Éden de Auður Ava Ólafsdóttir, éditions Zulma, août 2023, traduction de Eric Boury, 256 pages

Déjà lu et approuvé par Aifelle, Cathulu, Hélène, Keisha, Pamolico, Sandrion (qui aurais-je oublié ?)

Renaud de Chaumaray, Mille hivers

Voici le début du roman, et son intrigante affirmation : un iceberg s’est échoué un jour de tempête, sur la côte d’une petite île du golfe de Gascogne. Trois personnes y habitent à ce moment-là : le propriétaire des lieux, malade en fin de vie, et sa fille Dorothée, qui prend soin de lui, bien qu’ils n’aient jamais été très proches.
Le troisième est Tortu, le gardien des lieux, habitué à la solitude, et que ce phénomène, climatique ou pas, perturbe autant que la présence de Dorothée. En effet, il n’avait pas vu la jeune femme depuis des années, alors qu’elle était encore adolescente. La présence de l’énorme bloc de glace va-t-elle attirer d’autres curieux, journalistes ou scientifiques, et rompre le fragile équilibre entre les trois personnages ? Un quatrième individu va effectivement apparaître, et sa présence précipiter les événements.
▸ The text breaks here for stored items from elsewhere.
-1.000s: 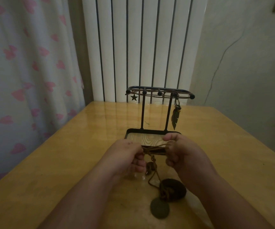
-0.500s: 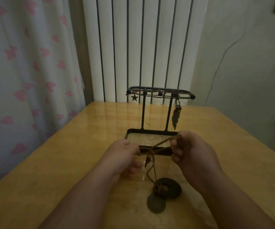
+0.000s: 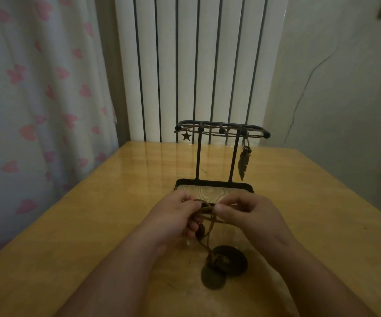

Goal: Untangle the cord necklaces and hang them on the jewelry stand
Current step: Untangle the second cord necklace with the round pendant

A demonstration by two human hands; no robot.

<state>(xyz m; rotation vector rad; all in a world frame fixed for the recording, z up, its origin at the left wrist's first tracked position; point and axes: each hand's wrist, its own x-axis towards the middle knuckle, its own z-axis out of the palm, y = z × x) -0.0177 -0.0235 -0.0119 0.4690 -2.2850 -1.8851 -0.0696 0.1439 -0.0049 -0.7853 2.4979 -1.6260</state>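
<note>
Brown tangled cord necklaces [image 3: 207, 216] stretch between my two hands just in front of the jewelry stand [image 3: 221, 131]. My left hand [image 3: 175, 218] and my right hand [image 3: 246, 213] both pinch the cords, fingertips nearly touching. The cords drop to two dark round pendants [image 3: 229, 259] lying on the wooden table [image 3: 93, 225]. The black stand has a wood-grain tray base [image 3: 210, 191]. On its top bar hang a star pendant [image 3: 186, 136] and a feather pendant [image 3: 243, 164] on cords.
A white radiator [image 3: 196, 65] stands behind the table. A curtain with pink hearts [image 3: 36, 99] hangs at the left and a pale wall [image 3: 345, 88] is at the right.
My right hand has moved back left toward my left hand, closing the gap, and the stretched cords have gone slack into a loop. The pendants stay on the table.
</note>
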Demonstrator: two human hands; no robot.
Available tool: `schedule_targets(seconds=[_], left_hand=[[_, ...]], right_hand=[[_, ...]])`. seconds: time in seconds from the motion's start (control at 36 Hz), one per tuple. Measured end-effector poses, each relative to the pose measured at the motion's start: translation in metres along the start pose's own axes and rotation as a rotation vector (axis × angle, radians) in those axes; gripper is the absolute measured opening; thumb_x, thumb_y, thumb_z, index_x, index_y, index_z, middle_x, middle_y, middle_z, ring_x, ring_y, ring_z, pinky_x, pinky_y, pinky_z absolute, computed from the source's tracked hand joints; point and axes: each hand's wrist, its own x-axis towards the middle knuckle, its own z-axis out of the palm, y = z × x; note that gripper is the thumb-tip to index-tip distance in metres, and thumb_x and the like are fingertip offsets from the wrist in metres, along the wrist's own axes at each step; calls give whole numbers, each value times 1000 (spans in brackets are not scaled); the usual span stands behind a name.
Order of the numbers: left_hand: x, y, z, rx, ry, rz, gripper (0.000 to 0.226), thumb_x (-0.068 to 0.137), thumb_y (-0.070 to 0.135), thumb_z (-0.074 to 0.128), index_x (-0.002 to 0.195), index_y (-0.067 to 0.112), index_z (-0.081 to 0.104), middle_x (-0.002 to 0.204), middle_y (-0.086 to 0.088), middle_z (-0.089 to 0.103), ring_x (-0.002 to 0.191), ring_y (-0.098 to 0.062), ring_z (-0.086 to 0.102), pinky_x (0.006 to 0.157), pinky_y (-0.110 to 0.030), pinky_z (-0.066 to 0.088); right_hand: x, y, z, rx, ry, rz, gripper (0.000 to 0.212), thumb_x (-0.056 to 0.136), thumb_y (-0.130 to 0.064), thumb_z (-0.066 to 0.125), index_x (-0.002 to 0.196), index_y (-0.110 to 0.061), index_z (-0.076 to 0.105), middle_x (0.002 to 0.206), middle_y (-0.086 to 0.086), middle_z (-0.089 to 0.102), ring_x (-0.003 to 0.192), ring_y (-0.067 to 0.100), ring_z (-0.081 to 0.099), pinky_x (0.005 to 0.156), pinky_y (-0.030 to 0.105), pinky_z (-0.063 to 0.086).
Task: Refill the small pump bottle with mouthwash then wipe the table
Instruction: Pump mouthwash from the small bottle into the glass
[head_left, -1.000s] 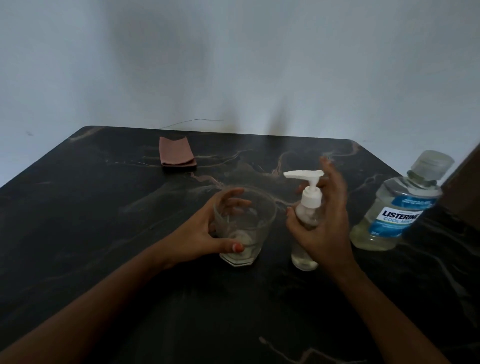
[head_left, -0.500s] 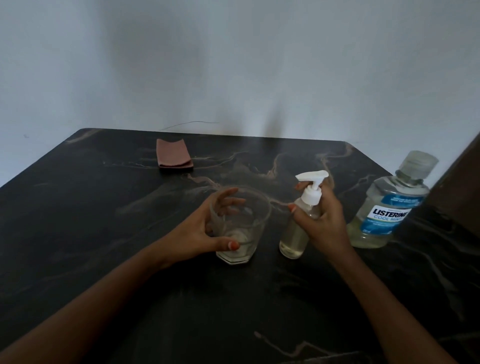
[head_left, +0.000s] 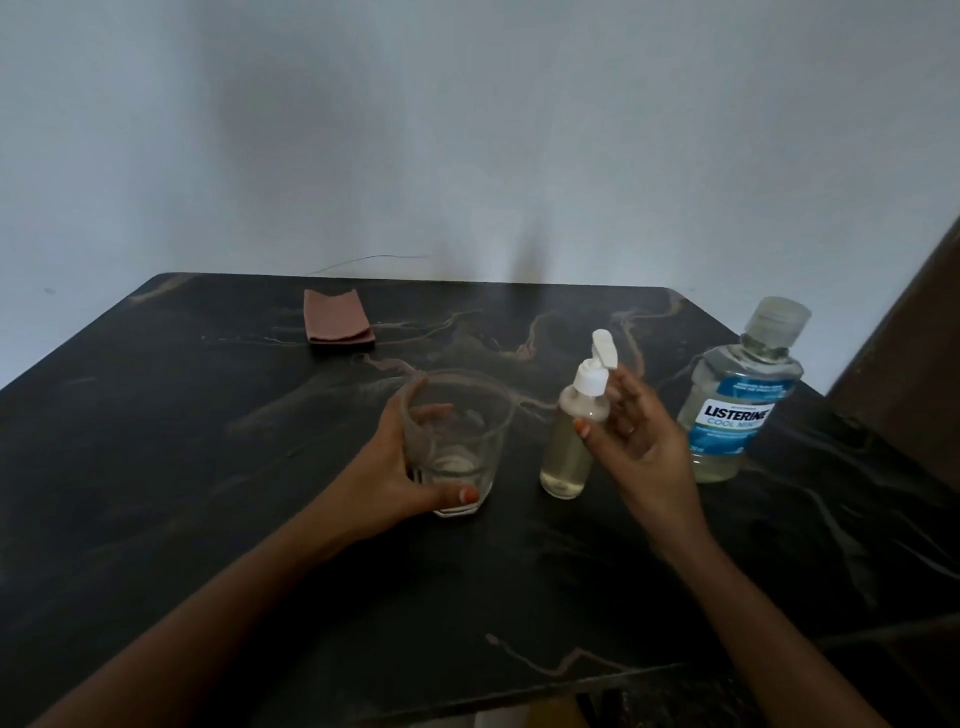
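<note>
Your left hand (head_left: 395, 480) grips the glass (head_left: 457, 441); your right hand (head_left: 641, 449) loosely pinches the pump bottle (head_left: 569, 447) (middle of frame). That loose hold could tip it and wet the worktop (head_left: 208, 467).

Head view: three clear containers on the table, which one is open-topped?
The drinking glass, gripped by the left hand. It has a bare open rim; the pump bottle wears a white pump head and the Listerine bottle a clear cap.

Dark marble table (head_left: 208, 467): glass (head_left: 457, 441), pump bottle (head_left: 566, 457), mouthwash bottle (head_left: 737, 410), folded cloth (head_left: 337, 317).
</note>
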Motion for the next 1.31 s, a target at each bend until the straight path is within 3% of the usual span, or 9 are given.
schedule_targets(seconds=[0.14,0.33,0.58,0.78,0.89,0.97,1.08,1.17,1.31], left_hand=[[-7,0,12,38,134,0,109,41,51,85,128,50,19,114,26,49,105,13,52,88,-10,42],[-7,-1,21,145,288,19,84,53,30,85,119,38,33,100,22,54,88,28,48,67,8,35],[10,-2,20,175,351,21,79,51,31,87,114,33,39,93,23,56,82,30,49,66,8,36],[46,-8,12,131,407,-6,66,56,22,86,104,33,41,88,24,55,75,20,54,62,5,39],[68,-14,6,101,449,4,65,57,20,85,106,32,44,99,15,59,89,5,58,69,-4,46],[84,-18,2,114,498,21,65,57,20,85,112,23,52,112,1,61,102,-11,58,87,-24,48],[102,-23,1,115,561,14,60,57,19,84,110,18,56,103,6,61,91,-4,56,75,-10,41],[117,-27,-1,114,595,-12,62,59,17,83,114,10,56,108,0,64,97,-10,58,82,-18,45],[143,-33,-6,114,626,-24,61,61,15,82,115,6,55,113,-8,65,105,-18,59,88,-24,45]], right_hand=[[-15,11,9,-289,49,118,65,64,-22,79,112,-42,40,110,-22,48,99,-3,51,79,12,40],[-17,26,13,-439,54,262,63,70,-19,76,123,-20,43,120,-1,53,98,7,49,78,20,39],[4,33,18,-454,31,225,55,70,-18,76,118,-18,49,105,-9,52,87,0,48,65,8,35],[39,51,32,-399,71,209,54,72,-10,74,120,-15,50,91,-17,52,77,-7,51,61,5,39],[61,63,39,-385,90,197,47,73,-9,73,115,-14,53,82,-20,51,75,-5,53,60,6,41],[78,71,45,-410,106,179,45,71,-8,74,112,-10,56,88,-11,55,81,4,54,62,7,39],[101,82,51,-440,141,157,46,69,-8,75,112,-6,58,93,-2,61,87,10,57,64,6,41],[118,91,54,-448,161,163,48,70,-9,75,114,-4,58,107,11,66,96,18,61,75,19,44],[144,104,60,-459,185,181,48,70,-11,75,114,-3,57,111,14,65,103,23,61,78,20,43]])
Il s’agit plus, dans une grande partie du roman, et comme le montre l’extrait précédent, d’examiner des êtres humains qui ont apporté sur l’île, avec eux, leur passé et leurs problèmes, que de chercher une explication scientifique à la présence de l’iceberg. Au début, après quelques dizaines de pages, j’avançais toujours avec une certaine curiosité à l’égard des personnages, mais sans être vraiment emportée. J’ai eu un moment l’impression de ne pas savoir où j’allais, ni même dans quel genre de roman je me trouvais… Rétrospectivement, c’est assez subtil de ne pas trop en dévoiler tout de suite, sans même donner d’indices de genre, à part qu’il s’agit d’un huis-clos, et de laisser les lecteurs s’immerger dans l’atmosphère et s’interroger.
J’ai donc fini par me laisser faire, jusqu’à la très belle conclusion, qui mérite qu’on accepte quelques errements auparavant. Sachez que la présence de cet énorme glaçon a bien une explication, et n’oublions pas qu’il s’agit du premier roman d’un jeune auteur tout à fait prometteur, avec une jolie plume et d’excellentes idées.
Pour ceux que je n’aurais pas convaincus, ou les autres (enfin, pour tous !), je peux recommander aussi, chez ce même éditeur, qui fait une belle place à la nature parmi ses publications, La femme paradis de Pierre Chavagné, sorti au début de cette année.

Mille hivers de Renaud de Chaumaray, éditions Le mot et le reste, août 2023, 200 pages.